- **The problem**: Restate word for word the line containing "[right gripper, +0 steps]" and every following line in the material below, up to and including the last one.

===============

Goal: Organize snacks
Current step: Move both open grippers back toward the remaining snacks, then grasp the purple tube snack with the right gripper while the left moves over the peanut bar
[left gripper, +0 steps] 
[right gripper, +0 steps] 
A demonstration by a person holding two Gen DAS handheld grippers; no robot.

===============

- **Written reply**:
[right gripper, +0 steps] 
A demonstration by a person holding two Gen DAS handheld grippers; no robot.

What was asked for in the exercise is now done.